I agree that scholarship is threatened now more than ever before. Universities are under attack; education is valued by many only for the credentials it provides. We are bombarded with forms of social media distraction unimaginable even a few years ago. With AI we can even outsource our thinking, and do so willingly.

But in this fraught and anxious time, this project takes a different tack. Rather than focusing on the feared decline of intellectual life, it looks at how it is sustained. Defining “scholarship” broadly, it explores how the life of the mind is pursued, why it matters to so many, and where it still exists—not only in academe, but also (and especially) in unexpected and overlooked places, both public and private.

It views the life of the mind not as an eccentricity, the pastime of a few, or the domain of the elite, but as something accessible to all, and practiced in many ways by many different people. It argues that scholarship is not a finite resource, but a universally practiced human activity that, while denigrated by some, is more robust than we imagine.

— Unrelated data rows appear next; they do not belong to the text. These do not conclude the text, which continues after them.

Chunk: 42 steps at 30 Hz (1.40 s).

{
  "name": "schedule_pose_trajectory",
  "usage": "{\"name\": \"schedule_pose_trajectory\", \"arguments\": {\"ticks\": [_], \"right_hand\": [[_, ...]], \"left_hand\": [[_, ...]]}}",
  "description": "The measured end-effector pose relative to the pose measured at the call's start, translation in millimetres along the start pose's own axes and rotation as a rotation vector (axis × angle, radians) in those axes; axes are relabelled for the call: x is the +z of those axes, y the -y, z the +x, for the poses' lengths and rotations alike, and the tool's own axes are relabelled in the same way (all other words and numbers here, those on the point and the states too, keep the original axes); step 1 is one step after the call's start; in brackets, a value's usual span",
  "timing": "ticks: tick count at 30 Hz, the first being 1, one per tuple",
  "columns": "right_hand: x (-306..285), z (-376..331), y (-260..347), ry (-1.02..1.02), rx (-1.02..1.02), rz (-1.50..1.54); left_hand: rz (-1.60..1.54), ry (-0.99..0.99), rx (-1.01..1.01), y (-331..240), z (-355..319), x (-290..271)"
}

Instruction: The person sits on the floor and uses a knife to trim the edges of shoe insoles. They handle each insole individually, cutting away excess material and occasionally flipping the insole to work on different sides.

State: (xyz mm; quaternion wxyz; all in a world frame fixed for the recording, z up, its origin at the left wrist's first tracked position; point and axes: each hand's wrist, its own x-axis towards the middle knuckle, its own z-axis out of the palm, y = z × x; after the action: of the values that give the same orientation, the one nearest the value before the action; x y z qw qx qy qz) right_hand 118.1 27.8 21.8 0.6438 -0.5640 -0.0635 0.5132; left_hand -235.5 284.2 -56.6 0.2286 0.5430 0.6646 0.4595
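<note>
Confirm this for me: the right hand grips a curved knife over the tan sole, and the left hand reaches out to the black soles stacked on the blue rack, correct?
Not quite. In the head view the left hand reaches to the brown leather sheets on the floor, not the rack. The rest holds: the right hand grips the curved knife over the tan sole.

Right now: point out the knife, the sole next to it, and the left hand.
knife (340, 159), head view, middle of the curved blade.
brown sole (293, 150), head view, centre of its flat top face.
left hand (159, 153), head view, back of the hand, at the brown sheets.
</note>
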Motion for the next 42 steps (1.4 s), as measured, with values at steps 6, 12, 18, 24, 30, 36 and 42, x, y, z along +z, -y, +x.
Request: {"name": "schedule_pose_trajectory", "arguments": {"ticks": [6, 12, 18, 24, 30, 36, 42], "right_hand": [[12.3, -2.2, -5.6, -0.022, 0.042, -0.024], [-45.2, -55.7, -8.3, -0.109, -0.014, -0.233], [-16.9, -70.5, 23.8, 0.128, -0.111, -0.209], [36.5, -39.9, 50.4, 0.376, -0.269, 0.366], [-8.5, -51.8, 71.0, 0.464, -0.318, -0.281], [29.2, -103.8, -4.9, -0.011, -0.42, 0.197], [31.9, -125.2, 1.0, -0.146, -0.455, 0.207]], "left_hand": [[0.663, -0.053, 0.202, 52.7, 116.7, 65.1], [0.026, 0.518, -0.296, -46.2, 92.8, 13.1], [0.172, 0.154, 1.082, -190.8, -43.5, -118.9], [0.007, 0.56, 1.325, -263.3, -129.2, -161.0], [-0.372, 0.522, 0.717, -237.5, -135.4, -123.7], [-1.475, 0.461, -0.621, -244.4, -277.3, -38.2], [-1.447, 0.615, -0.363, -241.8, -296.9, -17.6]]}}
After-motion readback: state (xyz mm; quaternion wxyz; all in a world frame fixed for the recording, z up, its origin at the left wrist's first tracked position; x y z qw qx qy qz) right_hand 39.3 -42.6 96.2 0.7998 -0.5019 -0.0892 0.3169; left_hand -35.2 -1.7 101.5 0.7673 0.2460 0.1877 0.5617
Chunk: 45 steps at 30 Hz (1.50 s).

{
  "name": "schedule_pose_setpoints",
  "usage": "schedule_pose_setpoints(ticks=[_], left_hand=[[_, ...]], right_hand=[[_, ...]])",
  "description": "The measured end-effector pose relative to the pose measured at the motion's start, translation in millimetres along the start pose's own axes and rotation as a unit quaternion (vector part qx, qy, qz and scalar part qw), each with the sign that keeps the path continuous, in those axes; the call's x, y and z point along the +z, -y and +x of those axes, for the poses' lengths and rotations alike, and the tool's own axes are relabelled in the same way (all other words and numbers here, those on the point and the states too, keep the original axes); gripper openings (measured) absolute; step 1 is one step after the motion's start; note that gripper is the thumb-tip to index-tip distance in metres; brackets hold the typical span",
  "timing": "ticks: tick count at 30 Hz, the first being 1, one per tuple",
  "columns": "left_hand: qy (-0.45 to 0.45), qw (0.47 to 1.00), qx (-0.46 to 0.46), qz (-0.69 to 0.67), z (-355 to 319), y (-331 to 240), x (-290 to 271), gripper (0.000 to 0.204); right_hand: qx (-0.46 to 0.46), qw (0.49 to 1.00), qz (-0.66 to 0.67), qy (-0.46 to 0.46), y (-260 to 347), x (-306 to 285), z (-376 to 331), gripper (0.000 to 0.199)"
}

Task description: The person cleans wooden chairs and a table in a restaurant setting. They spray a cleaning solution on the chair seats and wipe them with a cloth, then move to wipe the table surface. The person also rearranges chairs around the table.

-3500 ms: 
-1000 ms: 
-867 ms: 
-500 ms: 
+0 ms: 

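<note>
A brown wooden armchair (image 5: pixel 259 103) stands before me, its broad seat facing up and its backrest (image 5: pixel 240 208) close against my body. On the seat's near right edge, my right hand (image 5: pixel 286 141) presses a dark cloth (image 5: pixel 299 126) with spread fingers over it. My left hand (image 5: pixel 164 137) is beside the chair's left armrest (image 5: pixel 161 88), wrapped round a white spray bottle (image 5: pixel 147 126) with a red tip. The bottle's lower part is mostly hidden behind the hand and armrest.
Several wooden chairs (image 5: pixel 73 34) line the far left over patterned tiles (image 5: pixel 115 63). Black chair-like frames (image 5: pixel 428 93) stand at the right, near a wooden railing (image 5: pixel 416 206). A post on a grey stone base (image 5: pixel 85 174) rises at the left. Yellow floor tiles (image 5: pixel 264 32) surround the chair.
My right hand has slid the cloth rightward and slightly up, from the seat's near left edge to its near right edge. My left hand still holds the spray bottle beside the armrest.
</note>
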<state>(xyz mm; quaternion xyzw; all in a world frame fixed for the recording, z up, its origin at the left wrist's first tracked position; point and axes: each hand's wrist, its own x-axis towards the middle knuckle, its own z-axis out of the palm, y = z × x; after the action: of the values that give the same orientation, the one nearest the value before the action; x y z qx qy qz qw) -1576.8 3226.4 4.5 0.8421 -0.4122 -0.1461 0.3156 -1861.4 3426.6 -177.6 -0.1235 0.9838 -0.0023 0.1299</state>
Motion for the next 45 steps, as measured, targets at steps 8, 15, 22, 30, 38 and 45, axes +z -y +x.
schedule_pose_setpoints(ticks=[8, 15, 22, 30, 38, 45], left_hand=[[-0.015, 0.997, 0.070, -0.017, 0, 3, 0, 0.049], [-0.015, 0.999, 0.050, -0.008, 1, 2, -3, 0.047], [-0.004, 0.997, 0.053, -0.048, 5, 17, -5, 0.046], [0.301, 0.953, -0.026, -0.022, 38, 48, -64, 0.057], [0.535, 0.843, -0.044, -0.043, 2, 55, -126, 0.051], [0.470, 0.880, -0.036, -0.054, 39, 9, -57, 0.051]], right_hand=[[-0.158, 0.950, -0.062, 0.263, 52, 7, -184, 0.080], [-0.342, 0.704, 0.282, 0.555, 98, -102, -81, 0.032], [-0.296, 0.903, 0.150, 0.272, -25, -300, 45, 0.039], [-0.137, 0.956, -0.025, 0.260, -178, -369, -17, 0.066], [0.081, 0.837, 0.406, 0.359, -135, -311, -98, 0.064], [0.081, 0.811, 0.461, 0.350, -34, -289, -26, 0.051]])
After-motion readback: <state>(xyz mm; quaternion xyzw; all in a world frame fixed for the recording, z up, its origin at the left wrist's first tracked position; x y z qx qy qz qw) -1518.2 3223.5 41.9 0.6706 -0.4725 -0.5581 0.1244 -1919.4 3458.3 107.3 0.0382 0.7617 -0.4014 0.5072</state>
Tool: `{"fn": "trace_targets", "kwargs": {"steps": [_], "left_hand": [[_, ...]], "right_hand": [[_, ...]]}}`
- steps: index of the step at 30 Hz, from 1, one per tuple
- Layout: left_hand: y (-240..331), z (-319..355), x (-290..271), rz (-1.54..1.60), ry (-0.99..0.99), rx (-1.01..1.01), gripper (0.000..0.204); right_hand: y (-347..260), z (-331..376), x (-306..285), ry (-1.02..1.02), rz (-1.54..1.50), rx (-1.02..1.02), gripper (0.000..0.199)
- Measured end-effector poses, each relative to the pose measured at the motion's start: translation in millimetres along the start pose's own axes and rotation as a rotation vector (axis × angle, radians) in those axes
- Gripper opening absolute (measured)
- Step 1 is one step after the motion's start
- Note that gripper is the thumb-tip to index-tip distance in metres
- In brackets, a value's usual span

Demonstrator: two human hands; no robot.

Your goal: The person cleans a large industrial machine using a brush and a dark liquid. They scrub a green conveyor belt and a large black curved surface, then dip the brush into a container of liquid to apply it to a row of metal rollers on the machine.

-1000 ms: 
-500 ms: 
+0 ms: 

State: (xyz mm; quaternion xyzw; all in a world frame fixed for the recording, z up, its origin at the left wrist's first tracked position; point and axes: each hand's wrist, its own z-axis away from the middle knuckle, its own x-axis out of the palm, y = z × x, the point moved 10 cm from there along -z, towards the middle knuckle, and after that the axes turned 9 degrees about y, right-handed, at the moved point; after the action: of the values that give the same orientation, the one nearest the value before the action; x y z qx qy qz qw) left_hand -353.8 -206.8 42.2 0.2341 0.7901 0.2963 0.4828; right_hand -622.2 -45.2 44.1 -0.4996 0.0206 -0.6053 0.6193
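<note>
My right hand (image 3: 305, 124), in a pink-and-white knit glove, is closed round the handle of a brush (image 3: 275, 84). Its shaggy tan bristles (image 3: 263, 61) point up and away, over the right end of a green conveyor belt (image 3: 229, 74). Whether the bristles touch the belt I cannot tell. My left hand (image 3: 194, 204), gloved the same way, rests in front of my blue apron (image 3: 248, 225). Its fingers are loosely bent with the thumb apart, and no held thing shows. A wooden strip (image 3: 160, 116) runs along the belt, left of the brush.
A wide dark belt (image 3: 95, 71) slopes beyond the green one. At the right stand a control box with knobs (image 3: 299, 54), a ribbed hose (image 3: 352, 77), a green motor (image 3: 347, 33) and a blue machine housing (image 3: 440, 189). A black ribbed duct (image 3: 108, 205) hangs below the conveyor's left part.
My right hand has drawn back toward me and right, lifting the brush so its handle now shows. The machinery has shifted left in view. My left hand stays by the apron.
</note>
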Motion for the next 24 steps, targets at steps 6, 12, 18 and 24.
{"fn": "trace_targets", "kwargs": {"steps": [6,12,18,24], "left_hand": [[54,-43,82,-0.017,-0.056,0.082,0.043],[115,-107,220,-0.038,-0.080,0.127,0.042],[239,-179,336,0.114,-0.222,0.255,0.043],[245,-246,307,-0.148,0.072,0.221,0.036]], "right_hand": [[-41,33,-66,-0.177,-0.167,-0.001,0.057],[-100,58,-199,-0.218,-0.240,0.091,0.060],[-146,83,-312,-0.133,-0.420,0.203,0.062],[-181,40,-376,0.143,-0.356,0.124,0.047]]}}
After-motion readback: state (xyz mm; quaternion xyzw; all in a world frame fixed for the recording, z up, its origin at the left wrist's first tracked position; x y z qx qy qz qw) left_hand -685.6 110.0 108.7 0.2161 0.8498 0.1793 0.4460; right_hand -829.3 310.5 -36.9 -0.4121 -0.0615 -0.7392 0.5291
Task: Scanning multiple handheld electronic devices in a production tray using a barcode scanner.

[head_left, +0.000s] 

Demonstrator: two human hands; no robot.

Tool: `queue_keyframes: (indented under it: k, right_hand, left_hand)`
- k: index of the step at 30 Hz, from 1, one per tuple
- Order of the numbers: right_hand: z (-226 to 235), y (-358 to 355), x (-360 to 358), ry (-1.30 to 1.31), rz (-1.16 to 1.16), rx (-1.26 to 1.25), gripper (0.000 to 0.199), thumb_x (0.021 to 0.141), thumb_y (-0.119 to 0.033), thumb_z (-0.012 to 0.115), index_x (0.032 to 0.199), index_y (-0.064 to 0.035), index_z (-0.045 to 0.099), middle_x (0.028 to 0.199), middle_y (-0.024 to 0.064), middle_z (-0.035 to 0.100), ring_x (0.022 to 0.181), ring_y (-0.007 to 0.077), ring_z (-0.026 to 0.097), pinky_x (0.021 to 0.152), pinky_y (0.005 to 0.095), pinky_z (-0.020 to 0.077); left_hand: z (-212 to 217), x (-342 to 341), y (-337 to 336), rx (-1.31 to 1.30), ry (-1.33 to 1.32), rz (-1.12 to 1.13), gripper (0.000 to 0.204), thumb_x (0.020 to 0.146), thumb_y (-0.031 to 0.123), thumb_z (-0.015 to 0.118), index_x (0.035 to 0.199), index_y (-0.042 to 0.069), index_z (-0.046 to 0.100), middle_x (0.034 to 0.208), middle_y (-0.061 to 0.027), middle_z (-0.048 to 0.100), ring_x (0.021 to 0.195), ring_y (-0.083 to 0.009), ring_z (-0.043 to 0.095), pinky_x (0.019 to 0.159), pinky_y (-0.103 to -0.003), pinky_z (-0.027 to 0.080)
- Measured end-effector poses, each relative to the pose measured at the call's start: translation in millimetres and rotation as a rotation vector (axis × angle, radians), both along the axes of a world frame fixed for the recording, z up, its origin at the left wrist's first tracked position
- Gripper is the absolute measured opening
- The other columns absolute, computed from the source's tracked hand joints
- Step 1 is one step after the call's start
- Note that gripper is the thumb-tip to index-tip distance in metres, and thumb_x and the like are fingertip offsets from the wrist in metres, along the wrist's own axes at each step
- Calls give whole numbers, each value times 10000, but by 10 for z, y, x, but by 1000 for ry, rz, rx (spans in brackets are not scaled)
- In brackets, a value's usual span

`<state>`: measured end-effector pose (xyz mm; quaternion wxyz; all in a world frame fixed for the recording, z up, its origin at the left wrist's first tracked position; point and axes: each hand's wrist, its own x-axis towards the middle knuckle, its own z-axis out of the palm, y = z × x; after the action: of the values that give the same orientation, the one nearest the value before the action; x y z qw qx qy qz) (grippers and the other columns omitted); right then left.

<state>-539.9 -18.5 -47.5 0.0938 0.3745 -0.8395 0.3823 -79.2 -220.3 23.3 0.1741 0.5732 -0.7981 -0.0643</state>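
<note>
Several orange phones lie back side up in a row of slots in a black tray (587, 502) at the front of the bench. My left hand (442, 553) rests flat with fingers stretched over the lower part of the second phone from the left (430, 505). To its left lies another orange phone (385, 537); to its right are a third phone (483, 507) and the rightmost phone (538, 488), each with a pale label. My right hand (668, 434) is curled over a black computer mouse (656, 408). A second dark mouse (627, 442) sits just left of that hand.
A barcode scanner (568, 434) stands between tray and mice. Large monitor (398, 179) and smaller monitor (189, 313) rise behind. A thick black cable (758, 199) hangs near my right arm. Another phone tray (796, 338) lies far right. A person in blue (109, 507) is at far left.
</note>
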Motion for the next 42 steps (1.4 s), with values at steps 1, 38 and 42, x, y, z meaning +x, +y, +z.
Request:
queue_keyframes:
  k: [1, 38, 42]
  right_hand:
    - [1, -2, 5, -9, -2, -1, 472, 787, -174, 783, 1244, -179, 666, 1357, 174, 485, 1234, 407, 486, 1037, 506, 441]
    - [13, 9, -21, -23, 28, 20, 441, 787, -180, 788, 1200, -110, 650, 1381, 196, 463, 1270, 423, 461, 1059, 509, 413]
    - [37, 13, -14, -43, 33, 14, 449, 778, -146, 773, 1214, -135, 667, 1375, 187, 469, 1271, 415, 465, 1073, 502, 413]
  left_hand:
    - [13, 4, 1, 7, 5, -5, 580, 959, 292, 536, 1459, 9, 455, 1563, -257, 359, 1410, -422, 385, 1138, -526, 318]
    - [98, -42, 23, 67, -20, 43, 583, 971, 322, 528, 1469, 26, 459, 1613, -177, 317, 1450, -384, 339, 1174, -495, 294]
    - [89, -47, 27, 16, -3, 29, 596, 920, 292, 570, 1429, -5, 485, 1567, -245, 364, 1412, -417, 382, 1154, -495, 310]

Of course, I hope that by celebrating the life of the mind and making its many forms of expression more visible, we will find ways to make it a larger part of civic life. But I’m not going to fall into the trap of arguing that the pursuit of knowledge is good for us or—as partisans of the liberal arts try to argue—“practical.” It’s true that those who graduate with liberal arts degrees are better off than critics assert, but what this project argues is that those who engage in scholarly pursuits don’t really care about their practical benefits. They don’t follow their various, often esoteric interests because they expect to become richer, stronger, healthier, or more popular. They do it because they want to, because it makes the world comprehensible, because it makes life feel richer and more purposeful. They do it knowing, but not caring, that they might look like a character in a Carl Spitzweg painting.

That’s a story rarely told. But it’s the only one that counts.